→ **What to work on**:
Your answer must be an exact transcription of the lines from the line with "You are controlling" through the final line of the data.
____ Data section
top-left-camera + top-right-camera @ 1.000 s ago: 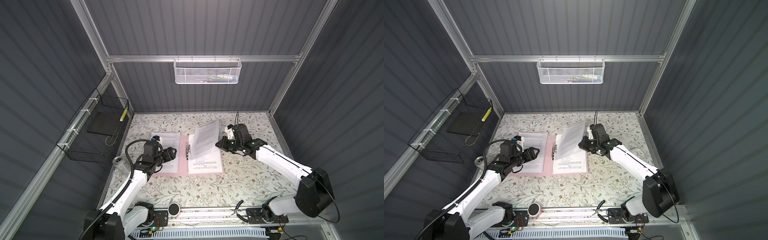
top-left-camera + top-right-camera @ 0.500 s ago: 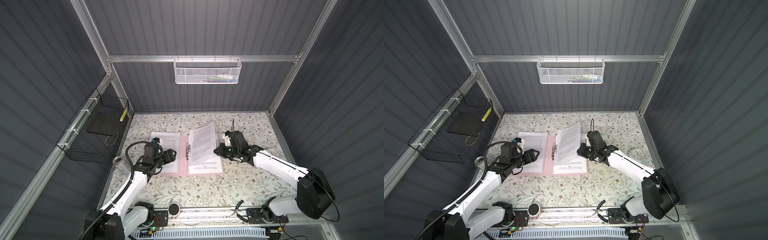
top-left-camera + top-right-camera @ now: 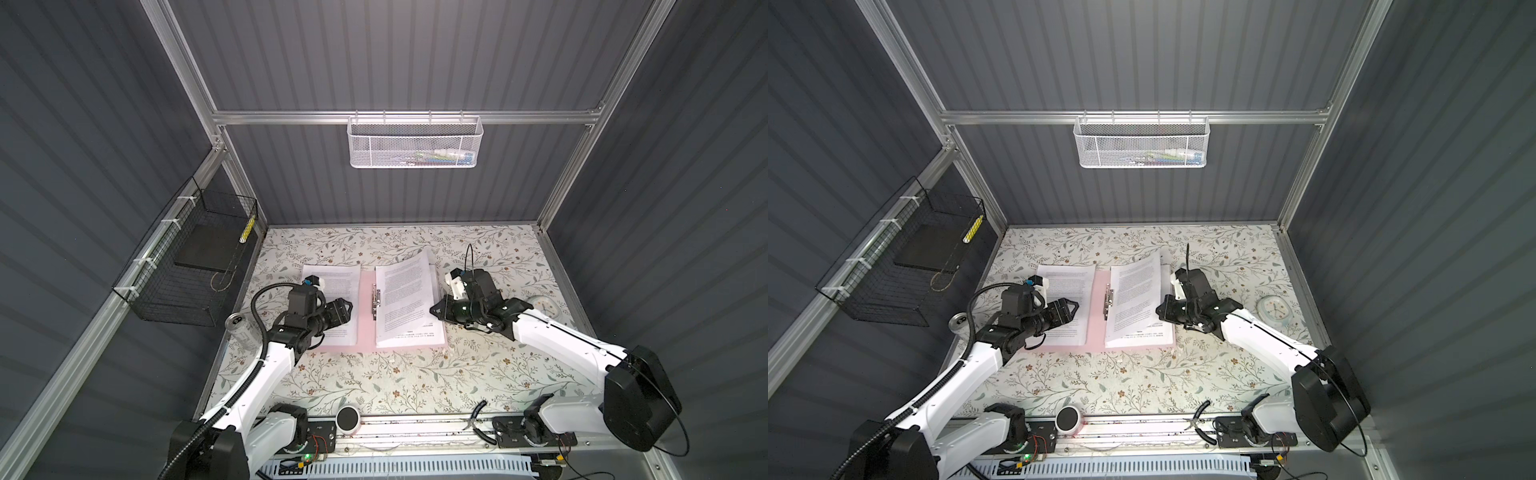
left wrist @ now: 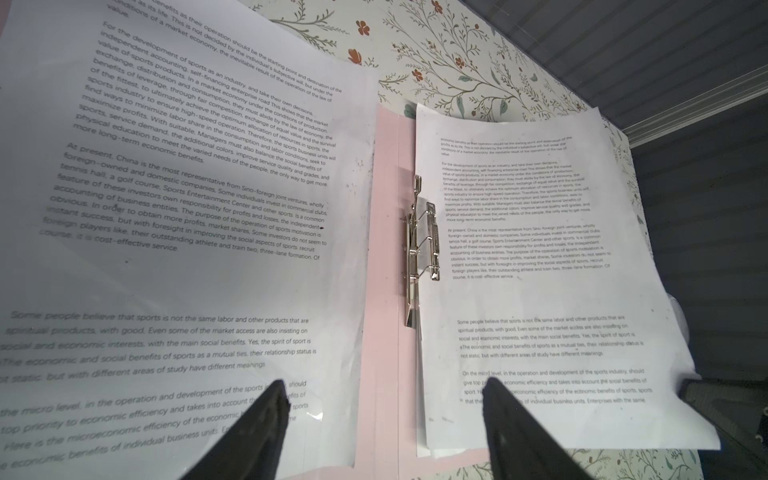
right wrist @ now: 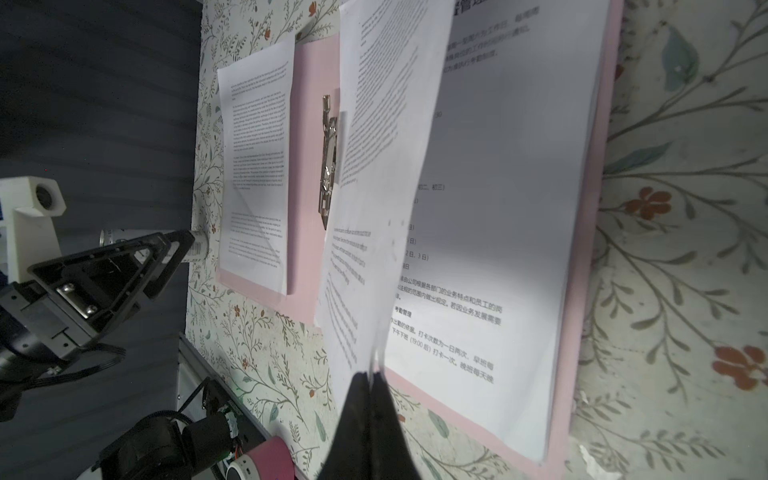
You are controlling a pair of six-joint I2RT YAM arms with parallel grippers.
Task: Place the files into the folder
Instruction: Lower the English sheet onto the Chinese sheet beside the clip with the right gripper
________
→ **Exercise answer**:
You are controlling a pair of six-joint I2RT YAM arms with parallel grippers.
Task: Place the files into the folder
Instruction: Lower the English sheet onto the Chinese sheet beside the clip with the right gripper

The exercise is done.